After speaking at an "Environmental Forum" conference in Chattanooga (I was invited to the conference by Tennessee trail advocates interested in my speaking about how to build a greenway) a Nashville friend takes me camping and whitewater rafting on the dreaded Ocoee River (possible site of a portion of the '94 Olympics). Part of the amusement of the rafting is that the woman sitting behind me falls out of the raft as we shoot through one of the rapids. The amusing part of it is this: (1) She was the one out of 50 of us who was chosen, before the trip, to help demonstrate what to do if you fell out of the raft; and (2) Five minutes before being dumped out, she had just agreed to my suggestion to change places in the raft (about mid-way along the trip) in order to find out what it was like in a different spot on the raft. Apparently, I moved just in time. She was a bit shaken, but otherwise unhurt after we pull her back in.

That night, we visit a local dance bar with a gravel floor. Motto of the place: "Grovel in the Gravel at Grumpy's."

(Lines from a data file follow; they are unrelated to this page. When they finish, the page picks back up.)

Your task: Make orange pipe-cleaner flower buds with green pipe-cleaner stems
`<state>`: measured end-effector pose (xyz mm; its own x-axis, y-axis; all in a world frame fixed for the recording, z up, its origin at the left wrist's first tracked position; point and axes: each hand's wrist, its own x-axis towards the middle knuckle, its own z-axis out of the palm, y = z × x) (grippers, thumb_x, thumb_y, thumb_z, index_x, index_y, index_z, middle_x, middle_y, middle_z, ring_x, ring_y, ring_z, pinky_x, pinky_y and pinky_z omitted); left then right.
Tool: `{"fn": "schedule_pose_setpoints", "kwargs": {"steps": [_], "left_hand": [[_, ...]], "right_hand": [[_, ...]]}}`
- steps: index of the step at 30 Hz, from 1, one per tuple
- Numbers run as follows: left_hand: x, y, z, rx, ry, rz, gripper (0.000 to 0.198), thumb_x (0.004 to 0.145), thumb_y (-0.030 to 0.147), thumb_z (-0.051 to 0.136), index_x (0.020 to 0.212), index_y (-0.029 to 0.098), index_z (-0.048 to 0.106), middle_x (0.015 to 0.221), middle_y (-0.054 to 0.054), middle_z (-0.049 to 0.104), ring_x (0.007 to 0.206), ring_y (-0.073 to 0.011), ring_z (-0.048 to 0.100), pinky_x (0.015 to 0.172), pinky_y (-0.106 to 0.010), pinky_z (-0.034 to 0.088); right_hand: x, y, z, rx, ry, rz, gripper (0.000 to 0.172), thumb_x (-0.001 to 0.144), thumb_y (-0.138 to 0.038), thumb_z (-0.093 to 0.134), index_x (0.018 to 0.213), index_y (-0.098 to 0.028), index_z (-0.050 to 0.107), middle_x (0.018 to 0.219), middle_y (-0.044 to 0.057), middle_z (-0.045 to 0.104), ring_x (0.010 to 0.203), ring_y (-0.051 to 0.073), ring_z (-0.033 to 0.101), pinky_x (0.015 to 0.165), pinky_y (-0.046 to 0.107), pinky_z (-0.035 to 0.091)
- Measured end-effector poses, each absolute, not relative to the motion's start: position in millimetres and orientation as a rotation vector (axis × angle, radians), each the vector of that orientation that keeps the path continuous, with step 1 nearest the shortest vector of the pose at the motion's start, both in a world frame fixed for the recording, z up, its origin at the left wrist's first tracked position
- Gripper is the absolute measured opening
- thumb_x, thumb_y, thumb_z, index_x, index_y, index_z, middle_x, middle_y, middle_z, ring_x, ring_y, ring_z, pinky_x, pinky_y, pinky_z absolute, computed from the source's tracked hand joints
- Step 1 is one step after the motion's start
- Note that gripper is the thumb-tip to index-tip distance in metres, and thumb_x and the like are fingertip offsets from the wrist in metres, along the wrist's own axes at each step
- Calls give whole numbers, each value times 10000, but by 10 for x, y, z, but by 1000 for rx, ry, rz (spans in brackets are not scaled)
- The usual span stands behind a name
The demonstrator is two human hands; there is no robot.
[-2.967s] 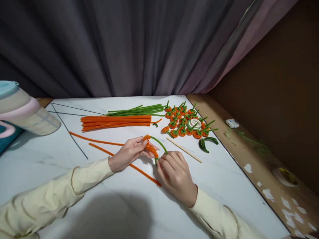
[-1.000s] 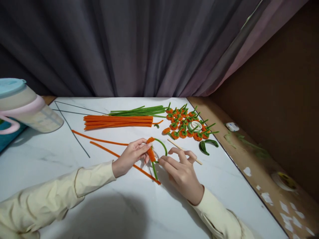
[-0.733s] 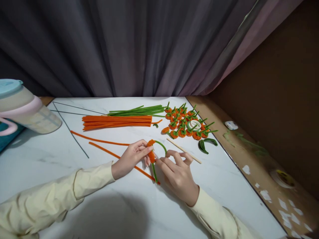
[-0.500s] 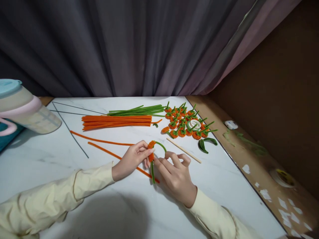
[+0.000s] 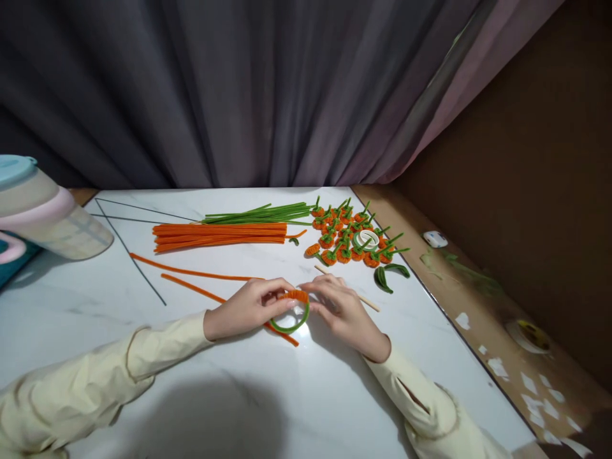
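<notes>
My left hand [image 5: 243, 308] and my right hand [image 5: 340, 310] meet over the white marble table [image 5: 201, 382], both pinching one small piece. It is an orange pipe-cleaner coil [image 5: 295, 295] with a green pipe cleaner [image 5: 291, 325] bent into a loop below it. The left fingers grip the coil's left end, the right fingers its right end. Two loose orange pipe cleaners [image 5: 191, 273] run off to the left, and one passes under my left hand.
At the back lie a bundle of orange pipe cleaners [image 5: 220, 234] and green ones [image 5: 261, 213]. Several finished little orange pumpkins [image 5: 347, 239] surround a white tape roll [image 5: 367, 240]. A wooden stick [image 5: 366, 299], two green leaves [image 5: 389, 274], thin dark wires [image 5: 129, 252] and a plastic jug [image 5: 43, 213] at the left.
The green stem, which arched above the coil and hung down, now curls into a loop under it. Both hands closed in on the coil and turned it level.
</notes>
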<state>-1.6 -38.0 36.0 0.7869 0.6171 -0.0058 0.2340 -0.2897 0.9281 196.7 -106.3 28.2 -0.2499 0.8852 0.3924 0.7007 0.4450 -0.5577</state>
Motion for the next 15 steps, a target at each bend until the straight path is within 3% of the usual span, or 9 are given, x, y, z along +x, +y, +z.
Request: {"fn": "schedule_pose_setpoints", "kwargs": {"steps": [2,7,11,15], "left_hand": [[-26,-389,367,2066,591,474,186,880,315,519,944,194,645,821,-24,636,704,-145,551,658,-217,400],[-74,-373,429,2310,484,468,213,894,334,514,1021,202,621,816,-37,639,719,-157,585,678,-216,410],[-120,-312,562,2360,439,362,212,905,332,501,1017,192,615,776,-24,644,685,-146,597,653,-202,414],[-145,-296,595,2428,359,420,223,938,256,430,999,193,635,822,-43,647,726,-146,598,688,-200,417]], "right_hand": [[1936,-1065,227,-1257,-2051,386,131,904,-187,506,968,-190,620,822,41,654,822,176,568,741,322,425],[1891,-1100,217,-1165,-2153,285,223,923,-125,398,861,-154,610,695,29,605,711,161,509,677,317,362],[1900,-1121,264,-1134,-2247,119,261,896,-81,352,891,-142,606,681,37,591,700,170,484,662,331,333],[1857,-1137,281,-1131,-2229,150,189,906,-127,396,940,-128,582,705,41,570,684,161,459,640,307,345]]}}
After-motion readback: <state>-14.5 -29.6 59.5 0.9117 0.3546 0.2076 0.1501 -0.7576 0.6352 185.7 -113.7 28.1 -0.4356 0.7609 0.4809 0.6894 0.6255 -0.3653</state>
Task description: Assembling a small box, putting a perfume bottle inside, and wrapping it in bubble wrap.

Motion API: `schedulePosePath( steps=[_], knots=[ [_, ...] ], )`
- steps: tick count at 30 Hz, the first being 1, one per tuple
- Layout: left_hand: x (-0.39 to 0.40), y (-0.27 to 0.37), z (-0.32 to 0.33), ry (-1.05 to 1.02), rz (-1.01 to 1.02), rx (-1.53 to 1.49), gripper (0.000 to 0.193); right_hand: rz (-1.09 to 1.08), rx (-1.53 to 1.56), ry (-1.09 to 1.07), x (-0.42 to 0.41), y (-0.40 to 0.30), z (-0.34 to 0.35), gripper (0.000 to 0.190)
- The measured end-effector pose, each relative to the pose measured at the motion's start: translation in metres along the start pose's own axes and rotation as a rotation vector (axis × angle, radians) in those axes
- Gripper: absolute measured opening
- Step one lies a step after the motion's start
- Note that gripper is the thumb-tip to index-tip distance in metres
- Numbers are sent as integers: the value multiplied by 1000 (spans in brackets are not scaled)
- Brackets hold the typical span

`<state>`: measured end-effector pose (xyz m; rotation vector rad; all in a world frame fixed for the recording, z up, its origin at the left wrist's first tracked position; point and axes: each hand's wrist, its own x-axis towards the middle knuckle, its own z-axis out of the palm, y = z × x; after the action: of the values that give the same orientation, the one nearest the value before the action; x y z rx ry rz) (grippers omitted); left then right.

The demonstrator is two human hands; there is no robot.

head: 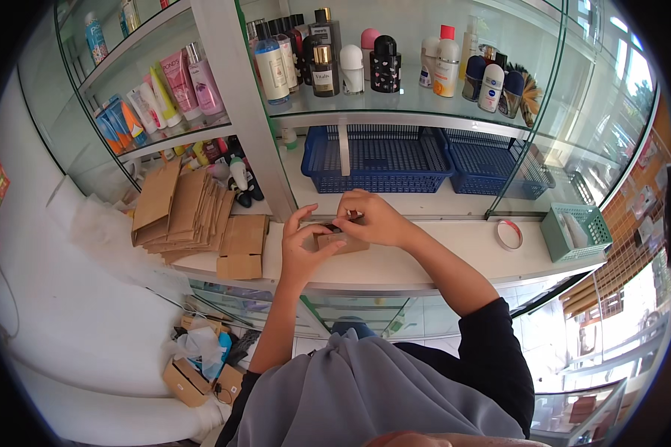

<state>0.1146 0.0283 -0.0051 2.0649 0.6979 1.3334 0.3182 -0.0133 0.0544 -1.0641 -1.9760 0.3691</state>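
Observation:
A small brown cardboard box [353,246] rests on the white counter [402,268] in front of me, partly hidden by both hands. My left hand [303,246] is at its left end, with the thumb across the near side and the index finger over the top. My right hand [377,220] comes over the box from the right, thumb and fingertips bent close together at its top. Something small and dark [331,227] shows at the box's top between the two hands. Whether the right fingers grip it or a flap is hidden.
Flattened cardboard boxes [187,209] are stacked left, beside a folded box [241,246]. A tape roll [509,234] and a green basket [577,237] lie right. Blue baskets [377,181] stand behind, under a glass shelf [414,106] with bottles. An aluminium post [257,128] rises behind my left hand.

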Motion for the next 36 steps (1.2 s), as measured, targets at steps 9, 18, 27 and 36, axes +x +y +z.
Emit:
schedulePosePath(
  steps=[9,18,27,36],
  knots=[
    [3,-5,7,-78,-13,26,22,21,-10,-20,-2,1,0,11],
    [3,-11,11,-77,6,-30,16,-77,-210,44,-2,10,7,11],
    [0,-10,15,36,36,20,21,-50,-207,91,-1,8,9,11],
    [2,4,14,25,136,331,63,27,-47,13,-1,13,4,10]
  ],
)
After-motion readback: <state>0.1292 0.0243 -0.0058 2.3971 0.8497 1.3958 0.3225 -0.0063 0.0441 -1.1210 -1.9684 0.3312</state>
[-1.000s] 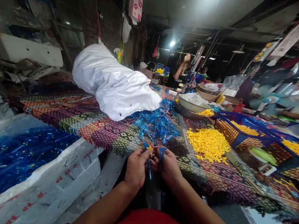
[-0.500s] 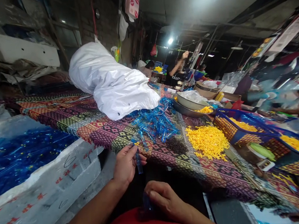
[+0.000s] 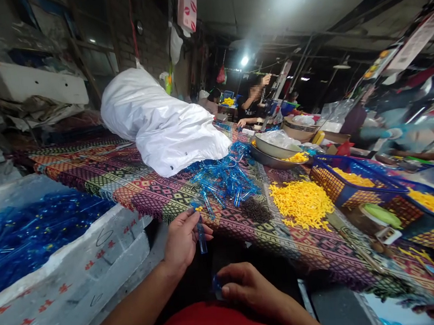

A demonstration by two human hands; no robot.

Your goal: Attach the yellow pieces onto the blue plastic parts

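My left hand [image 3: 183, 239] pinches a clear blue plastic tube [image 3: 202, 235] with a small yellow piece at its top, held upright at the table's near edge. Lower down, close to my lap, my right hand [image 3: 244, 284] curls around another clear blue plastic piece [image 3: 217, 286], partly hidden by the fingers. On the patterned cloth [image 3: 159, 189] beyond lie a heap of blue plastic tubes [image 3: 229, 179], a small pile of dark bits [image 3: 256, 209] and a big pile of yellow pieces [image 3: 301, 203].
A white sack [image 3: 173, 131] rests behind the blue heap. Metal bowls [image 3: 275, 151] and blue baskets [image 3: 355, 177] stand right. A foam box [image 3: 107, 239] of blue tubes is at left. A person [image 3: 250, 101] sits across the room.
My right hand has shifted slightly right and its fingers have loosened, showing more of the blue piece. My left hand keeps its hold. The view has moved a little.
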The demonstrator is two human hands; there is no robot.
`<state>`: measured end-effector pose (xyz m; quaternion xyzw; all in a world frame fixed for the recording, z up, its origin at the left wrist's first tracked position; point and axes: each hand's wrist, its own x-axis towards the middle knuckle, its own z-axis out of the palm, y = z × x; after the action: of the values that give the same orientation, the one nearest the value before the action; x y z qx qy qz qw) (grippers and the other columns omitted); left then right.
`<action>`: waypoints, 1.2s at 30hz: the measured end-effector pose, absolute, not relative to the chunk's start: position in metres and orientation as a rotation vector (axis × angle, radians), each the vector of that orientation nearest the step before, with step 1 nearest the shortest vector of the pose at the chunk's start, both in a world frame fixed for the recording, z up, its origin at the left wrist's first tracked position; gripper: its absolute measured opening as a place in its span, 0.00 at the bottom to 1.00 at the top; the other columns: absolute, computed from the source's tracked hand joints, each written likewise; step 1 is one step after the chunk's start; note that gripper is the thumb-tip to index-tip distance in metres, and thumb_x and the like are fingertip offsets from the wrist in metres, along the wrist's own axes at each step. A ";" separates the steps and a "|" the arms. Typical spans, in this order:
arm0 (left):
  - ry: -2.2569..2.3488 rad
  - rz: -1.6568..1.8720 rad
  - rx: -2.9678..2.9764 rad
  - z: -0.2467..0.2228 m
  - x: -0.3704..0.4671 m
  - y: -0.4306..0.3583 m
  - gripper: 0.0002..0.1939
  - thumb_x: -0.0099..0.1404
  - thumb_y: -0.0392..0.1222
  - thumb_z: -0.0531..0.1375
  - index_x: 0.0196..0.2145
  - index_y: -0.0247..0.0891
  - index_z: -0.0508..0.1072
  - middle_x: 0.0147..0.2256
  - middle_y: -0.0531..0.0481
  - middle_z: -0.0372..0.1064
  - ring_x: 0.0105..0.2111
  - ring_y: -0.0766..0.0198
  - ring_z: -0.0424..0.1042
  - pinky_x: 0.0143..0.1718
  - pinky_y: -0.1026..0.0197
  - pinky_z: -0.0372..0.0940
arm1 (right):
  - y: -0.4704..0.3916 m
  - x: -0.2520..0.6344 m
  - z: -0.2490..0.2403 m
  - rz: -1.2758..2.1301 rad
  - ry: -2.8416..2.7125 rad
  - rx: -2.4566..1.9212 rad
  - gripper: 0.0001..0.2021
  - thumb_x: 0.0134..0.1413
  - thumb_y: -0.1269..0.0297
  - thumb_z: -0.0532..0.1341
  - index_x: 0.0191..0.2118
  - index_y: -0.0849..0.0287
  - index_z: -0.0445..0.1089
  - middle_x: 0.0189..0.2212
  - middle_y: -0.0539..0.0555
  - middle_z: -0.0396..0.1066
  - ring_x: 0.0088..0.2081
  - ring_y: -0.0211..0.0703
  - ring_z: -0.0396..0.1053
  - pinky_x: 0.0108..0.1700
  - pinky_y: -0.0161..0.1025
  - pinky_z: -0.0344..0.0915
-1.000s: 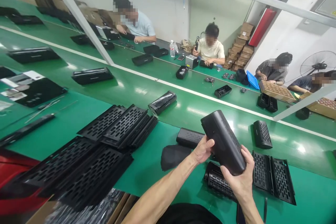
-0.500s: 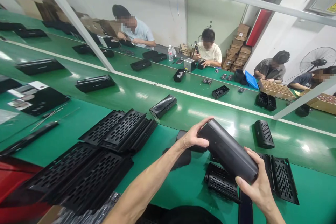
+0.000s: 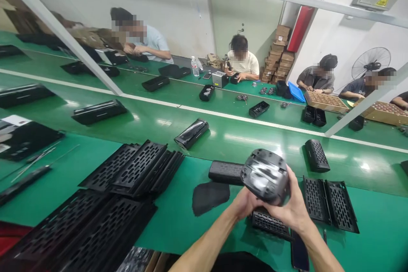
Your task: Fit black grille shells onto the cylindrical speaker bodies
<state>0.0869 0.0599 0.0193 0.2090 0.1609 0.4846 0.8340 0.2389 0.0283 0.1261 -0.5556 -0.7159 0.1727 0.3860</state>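
A black speaker-like housing (image 3: 265, 174) is held up over the green bench, its end face with a shiny recessed middle turned toward the camera. My left hand (image 3: 247, 204) grips it from below on the left, fingers partly hidden behind it. Around its right side and underside wraps my right hand (image 3: 291, 204). Beneath my hands lies a black slotted part (image 3: 270, 224). To the left, a flat dark piece (image 3: 210, 197) rests on the bench, below a black slotted housing (image 3: 225, 171).
Stacks of black perforated panels (image 3: 127, 168) cover the left of the bench. Two more perforated panels (image 3: 341, 206) lie at right, near a dark phone-like slab (image 3: 299, 253). Beyond, a green conveyor (image 3: 153, 114) carries black housings; several people work across it behind slanted metal posts.
Both hands have turned the housing from its long side to its end face, with my left hand now lower beneath it. The camera view has shifted slightly right.
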 end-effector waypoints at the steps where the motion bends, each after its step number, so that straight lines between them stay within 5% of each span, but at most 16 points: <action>1: 0.394 1.099 0.478 0.022 0.077 0.060 0.32 0.63 0.65 0.65 0.57 0.44 0.75 0.59 0.39 0.73 0.64 0.41 0.66 0.57 0.42 0.68 | 0.031 0.243 0.131 0.379 -1.884 -1.426 0.48 0.45 0.57 0.71 0.72 0.51 0.54 0.62 0.61 0.66 0.61 0.66 0.66 0.57 0.63 0.70; 5: 0.501 1.256 0.830 0.049 0.030 0.066 0.54 0.49 0.59 0.77 0.69 0.49 0.62 0.73 0.42 0.50 0.71 0.40 0.50 0.66 0.45 0.59 | 0.035 0.254 0.151 0.074 -2.300 -1.510 0.47 0.41 0.67 0.68 0.71 0.51 0.58 0.58 0.64 0.70 0.56 0.67 0.69 0.57 0.65 0.67; 9: 0.686 1.210 1.140 0.066 0.019 0.069 0.51 0.45 0.46 0.79 0.66 0.42 0.69 0.67 0.38 0.60 0.68 0.37 0.56 0.70 0.45 0.50 | 0.037 0.256 0.151 0.123 -2.414 -1.580 0.48 0.41 0.65 0.71 0.71 0.51 0.58 0.58 0.65 0.70 0.57 0.70 0.69 0.57 0.67 0.66; 14: 0.679 1.237 1.064 0.059 0.013 0.065 0.48 0.49 0.50 0.76 0.65 0.41 0.67 0.57 0.40 0.69 0.57 0.42 0.68 0.60 0.50 0.62 | 0.021 0.289 0.133 0.533 -2.040 -1.636 0.55 0.48 0.46 0.74 0.76 0.45 0.44 0.74 0.61 0.49 0.73 0.69 0.48 0.69 0.69 0.53; 18: 0.631 1.250 1.013 0.052 0.008 0.063 0.46 0.49 0.52 0.75 0.64 0.42 0.67 0.53 0.44 0.71 0.51 0.48 0.70 0.53 0.55 0.65 | -0.001 0.306 0.115 0.931 -1.688 -1.522 0.61 0.46 0.33 0.70 0.76 0.47 0.37 0.74 0.66 0.49 0.72 0.69 0.53 0.67 0.67 0.58; 25: 0.658 1.275 0.957 0.039 0.019 0.066 0.43 0.50 0.52 0.73 0.62 0.42 0.70 0.59 0.43 0.69 0.55 0.44 0.68 0.56 0.53 0.63 | -0.012 0.290 0.112 0.775 -1.565 -1.570 0.34 0.51 0.45 0.71 0.60 0.52 0.66 0.63 0.61 0.65 0.65 0.64 0.63 0.65 0.57 0.63; 28: 0.684 1.247 0.882 0.037 0.021 0.068 0.44 0.50 0.52 0.73 0.63 0.41 0.69 0.58 0.43 0.71 0.55 0.44 0.69 0.57 0.52 0.63 | -0.010 0.288 0.112 0.769 -1.540 -1.604 0.32 0.53 0.44 0.69 0.60 0.52 0.66 0.61 0.60 0.67 0.62 0.63 0.67 0.63 0.55 0.65; 33: 0.733 1.228 0.803 0.035 0.018 0.065 0.45 0.50 0.52 0.73 0.64 0.40 0.70 0.55 0.43 0.74 0.55 0.44 0.71 0.59 0.53 0.62 | -0.015 0.285 0.111 0.890 -1.591 -1.614 0.48 0.48 0.41 0.71 0.70 0.51 0.53 0.68 0.62 0.59 0.66 0.64 0.62 0.65 0.56 0.62; 36: 0.767 1.229 0.790 0.032 0.019 0.062 0.45 0.51 0.54 0.73 0.64 0.40 0.70 0.57 0.43 0.73 0.58 0.42 0.69 0.62 0.51 0.60 | -0.016 0.281 0.107 0.858 -1.535 -1.627 0.41 0.49 0.43 0.71 0.65 0.52 0.60 0.64 0.61 0.62 0.62 0.62 0.65 0.62 0.54 0.65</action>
<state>0.0186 0.0622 0.0325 0.3517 0.3413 0.5470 0.6787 0.2805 -0.0159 0.1069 -0.6323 -0.5968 0.3337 0.3643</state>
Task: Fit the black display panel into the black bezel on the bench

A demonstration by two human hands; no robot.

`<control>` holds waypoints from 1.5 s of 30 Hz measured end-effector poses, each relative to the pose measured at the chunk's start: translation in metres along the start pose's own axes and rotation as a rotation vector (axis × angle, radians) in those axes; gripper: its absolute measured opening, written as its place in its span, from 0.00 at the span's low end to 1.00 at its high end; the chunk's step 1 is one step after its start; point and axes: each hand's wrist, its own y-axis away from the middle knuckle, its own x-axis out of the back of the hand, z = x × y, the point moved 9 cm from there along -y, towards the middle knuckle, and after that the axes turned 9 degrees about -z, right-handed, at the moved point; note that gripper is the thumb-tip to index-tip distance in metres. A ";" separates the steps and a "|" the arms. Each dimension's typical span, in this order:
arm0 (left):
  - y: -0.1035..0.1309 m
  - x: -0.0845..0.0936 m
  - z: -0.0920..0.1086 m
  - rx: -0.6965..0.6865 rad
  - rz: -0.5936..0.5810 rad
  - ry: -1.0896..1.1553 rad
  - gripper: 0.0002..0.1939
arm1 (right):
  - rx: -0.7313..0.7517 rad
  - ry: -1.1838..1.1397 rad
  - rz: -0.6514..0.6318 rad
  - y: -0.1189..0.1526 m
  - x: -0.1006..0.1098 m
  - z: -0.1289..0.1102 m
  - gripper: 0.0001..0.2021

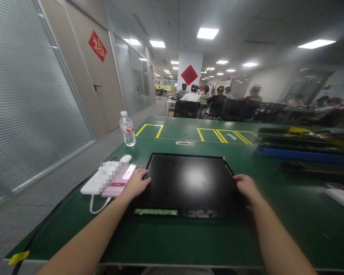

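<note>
A black flat display panel (172, 187) lies on the green table in front of me, its dark face up with a bright glare spot. Along its near edge runs a narrow green circuit board strip (156, 211). My left hand (138, 182) grips the panel's left edge, thumb over the front. On the opposite side, my right hand (246, 186) holds the right edge, its lower fingers hidden behind the rim. Just left of my left hand sits a pink-screened phone (116, 187), partly blurred, with a white cable (97, 209).
A water bottle (127, 130) stands at the far left, behind a white mouse-like object (126, 158). Black and blue strip-like parts (304, 151) are piled at right, near a white bar (342, 198). Yellow tape outlines (212, 134) mark the table (172, 244). People sit beyond.
</note>
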 end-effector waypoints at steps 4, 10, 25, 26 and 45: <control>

The Ocoee is one of the premier rivers in the southeast and one of the most popular in the eastern U.S. River Runner magazine calls it one of the 10 best whitewater stretches in the U.S. The run is 4.5 miles long and features almost continuous whitewater during its 60-foot per mile drop. Many Class III-IV rapids, including Entrance, Broken Nose, Double Trouble, Tablesaw, Diamond Splitter, and Hell Hole. In operation since 1976 when water was returned to its original channel after a 1912 flume was deemed unsafe. The Tennessee Valley Authority regulates the flow to assure continuous rapids and dependable water levels.